• **Problem details**
Print every entry again, precisely as written.
──────────────────────────────
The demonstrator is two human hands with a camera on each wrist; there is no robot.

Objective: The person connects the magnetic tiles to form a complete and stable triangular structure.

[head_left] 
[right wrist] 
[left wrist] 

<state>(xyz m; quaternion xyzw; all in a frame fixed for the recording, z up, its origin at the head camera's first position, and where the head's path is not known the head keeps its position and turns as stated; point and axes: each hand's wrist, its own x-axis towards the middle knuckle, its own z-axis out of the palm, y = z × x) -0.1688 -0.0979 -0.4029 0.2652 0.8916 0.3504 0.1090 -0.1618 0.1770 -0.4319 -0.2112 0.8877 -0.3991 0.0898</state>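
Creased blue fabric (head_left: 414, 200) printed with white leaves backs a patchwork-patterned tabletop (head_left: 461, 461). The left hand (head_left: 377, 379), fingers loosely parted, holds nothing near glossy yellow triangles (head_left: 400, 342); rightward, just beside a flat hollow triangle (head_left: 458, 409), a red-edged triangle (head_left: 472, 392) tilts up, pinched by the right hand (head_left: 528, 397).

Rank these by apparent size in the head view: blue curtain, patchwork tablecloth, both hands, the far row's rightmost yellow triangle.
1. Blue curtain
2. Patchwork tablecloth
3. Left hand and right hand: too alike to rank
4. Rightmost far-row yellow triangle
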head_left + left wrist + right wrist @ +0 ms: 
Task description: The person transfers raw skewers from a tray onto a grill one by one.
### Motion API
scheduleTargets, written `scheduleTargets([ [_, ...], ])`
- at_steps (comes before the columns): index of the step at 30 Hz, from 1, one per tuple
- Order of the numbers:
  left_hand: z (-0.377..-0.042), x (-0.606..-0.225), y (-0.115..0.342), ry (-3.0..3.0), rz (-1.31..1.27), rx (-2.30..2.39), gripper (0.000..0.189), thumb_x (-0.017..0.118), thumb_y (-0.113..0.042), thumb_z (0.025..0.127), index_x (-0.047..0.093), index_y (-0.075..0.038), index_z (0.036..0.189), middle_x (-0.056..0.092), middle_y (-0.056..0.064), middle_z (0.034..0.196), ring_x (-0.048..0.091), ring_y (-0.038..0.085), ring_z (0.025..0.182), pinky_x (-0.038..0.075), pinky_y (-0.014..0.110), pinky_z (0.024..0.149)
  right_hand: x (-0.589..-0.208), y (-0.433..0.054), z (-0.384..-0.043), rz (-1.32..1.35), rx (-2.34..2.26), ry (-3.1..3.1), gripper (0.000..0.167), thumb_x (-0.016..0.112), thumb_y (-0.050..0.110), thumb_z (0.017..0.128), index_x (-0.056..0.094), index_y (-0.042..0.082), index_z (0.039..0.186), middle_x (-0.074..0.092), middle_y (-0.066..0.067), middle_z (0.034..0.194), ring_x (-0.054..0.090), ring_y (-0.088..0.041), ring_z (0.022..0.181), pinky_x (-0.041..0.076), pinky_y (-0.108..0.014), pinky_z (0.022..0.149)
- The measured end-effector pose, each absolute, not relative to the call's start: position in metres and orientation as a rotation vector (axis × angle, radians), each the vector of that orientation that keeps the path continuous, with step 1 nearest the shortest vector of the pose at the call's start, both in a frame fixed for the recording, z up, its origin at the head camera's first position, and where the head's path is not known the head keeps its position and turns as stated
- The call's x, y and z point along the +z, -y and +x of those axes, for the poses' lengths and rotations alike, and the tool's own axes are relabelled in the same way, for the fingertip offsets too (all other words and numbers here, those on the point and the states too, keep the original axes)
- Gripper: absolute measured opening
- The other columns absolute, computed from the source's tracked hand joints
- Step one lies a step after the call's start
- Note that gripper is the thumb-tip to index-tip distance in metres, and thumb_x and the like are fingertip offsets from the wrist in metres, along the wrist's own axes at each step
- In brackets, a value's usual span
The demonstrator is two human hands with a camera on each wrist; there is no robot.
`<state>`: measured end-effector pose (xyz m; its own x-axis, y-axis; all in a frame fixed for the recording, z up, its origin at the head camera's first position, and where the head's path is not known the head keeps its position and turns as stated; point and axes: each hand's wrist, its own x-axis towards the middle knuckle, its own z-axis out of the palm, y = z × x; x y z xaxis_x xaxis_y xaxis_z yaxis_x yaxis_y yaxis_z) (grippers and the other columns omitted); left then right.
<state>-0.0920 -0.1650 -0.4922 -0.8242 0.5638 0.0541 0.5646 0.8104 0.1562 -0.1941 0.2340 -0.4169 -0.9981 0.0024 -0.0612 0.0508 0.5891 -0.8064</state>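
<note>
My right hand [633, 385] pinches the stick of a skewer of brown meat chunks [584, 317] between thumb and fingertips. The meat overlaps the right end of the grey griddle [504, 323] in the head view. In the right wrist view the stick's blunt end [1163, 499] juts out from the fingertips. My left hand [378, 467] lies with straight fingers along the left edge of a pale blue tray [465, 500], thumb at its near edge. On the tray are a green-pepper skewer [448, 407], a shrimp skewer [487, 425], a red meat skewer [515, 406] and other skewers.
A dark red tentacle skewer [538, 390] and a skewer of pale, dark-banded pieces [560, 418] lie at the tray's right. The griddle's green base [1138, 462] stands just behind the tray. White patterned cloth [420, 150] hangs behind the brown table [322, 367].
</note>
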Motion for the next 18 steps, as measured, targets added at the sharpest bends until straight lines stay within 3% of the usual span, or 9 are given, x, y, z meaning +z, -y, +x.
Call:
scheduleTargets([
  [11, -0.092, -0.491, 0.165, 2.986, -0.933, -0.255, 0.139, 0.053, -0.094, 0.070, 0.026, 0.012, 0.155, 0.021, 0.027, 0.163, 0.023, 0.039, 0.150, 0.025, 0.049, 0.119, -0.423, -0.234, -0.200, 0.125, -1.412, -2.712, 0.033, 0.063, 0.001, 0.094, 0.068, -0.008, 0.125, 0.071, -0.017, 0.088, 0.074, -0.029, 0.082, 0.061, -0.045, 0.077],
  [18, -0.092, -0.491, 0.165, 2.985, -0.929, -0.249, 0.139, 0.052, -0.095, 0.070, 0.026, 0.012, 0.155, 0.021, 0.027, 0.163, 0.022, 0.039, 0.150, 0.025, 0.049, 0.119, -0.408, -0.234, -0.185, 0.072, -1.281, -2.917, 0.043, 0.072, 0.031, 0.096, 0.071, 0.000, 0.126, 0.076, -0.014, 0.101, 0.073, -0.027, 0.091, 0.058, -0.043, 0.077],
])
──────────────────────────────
• **Final answer**
The demonstrator is two human hands with a camera on each wrist; there is no robot.

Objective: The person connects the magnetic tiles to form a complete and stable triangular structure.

[head_left] 
[right wrist] 
[left wrist] 

<state>(xyz m; quaternion xyzw; all in a frame fixed for the recording, z up, its origin at the head camera's first position, and where the head's path is not known the head keeps its position and turns as stated; point and axes: each hand's wrist, its own x-axis towards the middle knuckle, its own z-axis out of the palm, y = z × x) -0.1688 -0.0979 -0.4029 0.2652 0.8916 0.3504 0.1090 -0.1618 0.1770 -0.4319 -0.2112 0.8877 -0.3991 0.0898</state>
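Creased blue fabric (head_left: 414, 200) printed with white leaves backs a patchwork-patterned tabletop (head_left: 461, 461). The left hand (head_left: 377, 379), fingers loosely parted, holds nothing near glossy yellow triangles (head_left: 400, 342); rightward, just beside a flat hollow triangle (head_left: 458, 409), a red-edged triangle (head_left: 472, 392) tilts up, pinched by the right hand (head_left: 528, 397).

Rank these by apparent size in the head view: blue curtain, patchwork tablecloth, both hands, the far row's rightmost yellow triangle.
1. Blue curtain
2. Patchwork tablecloth
3. Left hand and right hand: too alike to rank
4. Rightmost far-row yellow triangle
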head_left + left wrist + right wrist @ +0 ms: 
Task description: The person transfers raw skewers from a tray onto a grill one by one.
### Motion API
scheduleTargets, written `scheduleTargets([ [_, ...], ])`
- at_steps (comes before the columns): index of the step at 30 Hz, from 1, one per tuple
- Order of the numbers:
  left_hand: z (-0.377..-0.042), x (-0.606..-0.225), y (-0.115..0.342), ry (-3.0..3.0), rz (-1.31..1.27), rx (-2.30..2.39), gripper (0.000..0.189), thumb_x (-0.017..0.118), thumb_y (-0.113..0.042), thumb_z (0.025..0.127), index_x (-0.047..0.093), index_y (-0.075..0.038), index_z (0.036..0.189), middle_x (-0.056..0.092), middle_y (-0.056..0.064), middle_z (0.034..0.196), ring_x (-0.048..0.091), ring_y (-0.038..0.085), ring_z (0.025..0.182), pinky_x (-0.038..0.075), pinky_y (-0.014..0.110), pinky_z (0.024..0.149)
  right_hand: x (-0.589..-0.208), y (-0.433..0.054), z (-0.384..-0.043), rz (-1.32..1.35), rx (-2.34..2.26), ry (-3.1..3.1), gripper (0.000..0.167), thumb_x (-0.016..0.112), thumb_y (-0.050..0.110), thumb_z (0.017..0.128), index_x (-0.056..0.094), index_y (-0.042..0.082), index_z (0.039..0.186), middle_x (-0.074..0.092), middle_y (-0.066..0.067), middle_z (0.034..0.194), ring_x (-0.054..0.090), ring_y (-0.088..0.041), ring_z (0.022..0.181), pinky_x (-0.041..0.076), pinky_y (-0.108..0.014), pinky_z (0.022..0.149)
- The measured end-effector pose, each absolute, not relative to the call's start: position in metres and orientation as a rotation vector (axis × angle, radians), each the vector of that orientation that keeps the path continuous, with step 1 nearest the shortest vector of the pose at the call's start, both in a frame fixed for the recording, z up, its origin at the head camera's first position, and where the head's path is not known the head keeps its position and turns as stated
- The call's x, y and z point along the +z, -y and +x of those axes, for the poses' lengths and rotations alike, and the tool's own axes are relabelled in the same way, for the fingertip offsets too (all other words and numbers here, those on the point and the states too, keep the original axes)
- Gripper: absolute measured opening
- The other columns absolute, computed from the source's tracked hand joints
- Step one lies a step after the call's start
- Note that gripper is the thumb-tip to index-tip distance in metres, and thumb_x and the like are fingertip offsets from the wrist in metres, along the wrist's own axes at each step
- In brackets, a value's usual span
The demonstrator is two human hands with a camera on each wrist; there is no robot.
`<state>`: measured end-effector pose (xyz m; its own x-axis, y-axis; all in a frame fixed for the recording, z up, its origin at the head camera's first position, and where the head's path is not known the head keeps its position and turns as stated; point and axes: each hand's wrist, its own x-axis towards the middle knuckle, its own z-axis out of the palm, y = z × x; x y z xaxis_x xaxis_y xaxis_z yaxis_x yaxis_y yaxis_z) (grippers and the other columns omitted); left then right.
<state>-0.0920 -0.1650 -0.4922 -0.8242 0.5638 0.0541 0.5646 0.8104 0.1562 -0.1941 0.2340 -0.4169 -0.9981 0.0024 -0.0612 0.0508 0.5891 -0.8064</state>
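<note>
My right hand [633, 385] pinches the stick of a skewer of brown meat chunks [584, 317] between thumb and fingertips. The meat overlaps the right end of the grey griddle [504, 323] in the head view. In the right wrist view the stick's blunt end [1163, 499] juts out from the fingertips. My left hand [378, 467] lies with straight fingers along the left edge of a pale blue tray [465, 500], thumb at its near edge. On the tray are a green-pepper skewer [448, 407], a shrimp skewer [487, 425], a red meat skewer [515, 406] and other skewers.
A dark red tentacle skewer [538, 390] and a skewer of pale, dark-banded pieces [560, 418] lie at the tray's right. The griddle's green base [1138, 462] stands just behind the tray. White patterned cloth [420, 150] hangs behind the brown table [322, 367].
</note>
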Motion for the next 18 steps, as measured, targets added at the sharpest bends until straight lines stay within 3% of the usual span, or 9 are given, x, y, z meaning +z, -y, +x.
Call:
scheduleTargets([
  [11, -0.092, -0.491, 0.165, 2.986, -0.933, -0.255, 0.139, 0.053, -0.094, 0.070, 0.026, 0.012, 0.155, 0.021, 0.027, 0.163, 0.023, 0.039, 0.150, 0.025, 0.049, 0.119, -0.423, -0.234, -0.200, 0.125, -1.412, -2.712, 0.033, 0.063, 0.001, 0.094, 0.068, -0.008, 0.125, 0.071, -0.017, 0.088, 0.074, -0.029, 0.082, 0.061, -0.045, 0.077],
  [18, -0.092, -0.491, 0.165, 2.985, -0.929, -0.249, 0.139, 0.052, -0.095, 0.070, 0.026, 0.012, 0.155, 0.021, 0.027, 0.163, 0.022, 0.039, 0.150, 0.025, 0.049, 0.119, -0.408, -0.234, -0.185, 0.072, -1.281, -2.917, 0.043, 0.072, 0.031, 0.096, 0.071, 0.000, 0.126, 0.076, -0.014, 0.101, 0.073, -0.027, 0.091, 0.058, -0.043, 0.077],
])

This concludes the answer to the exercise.